The U.S. Equal Employment Opportunity Commission (EEOC) updated its COVID-19 technical assistance on December 14, 2021,. adding a new section to clarify under what circumstances COVID-19 may be considered a disability under the Americans with Disabilities Act (ADA) and the Rehabilitation Act.

EEOC's new questions and answers focus broadly on COVID-19 and the definition of disability under Title I of the ADA and Section 501 of the Rehabilitation Act, which both address employment discrimination. The updates also provide examples illustrating how an individual diagnosed with COVID-19 or a post-COVID condition could be considered to have a disability under federal employment discrimination laws.

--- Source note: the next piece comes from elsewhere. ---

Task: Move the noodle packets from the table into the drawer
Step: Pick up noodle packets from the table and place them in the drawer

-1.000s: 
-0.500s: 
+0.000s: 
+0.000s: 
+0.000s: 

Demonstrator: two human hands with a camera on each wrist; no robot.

"This update to our COVID-19 information provides an additional resource for employees and employers facing the varied manifestations of COVID-19," said EEOC Chair Charlotte A. Burrows. "Like effects from other diseases, effects from COVID-19 can lead to a disability protected under the laws the EEOC enforces. Workers with disabilities stemming from COVID-19 are protected from employment discrimination and may be eligible for reasonable accommodations."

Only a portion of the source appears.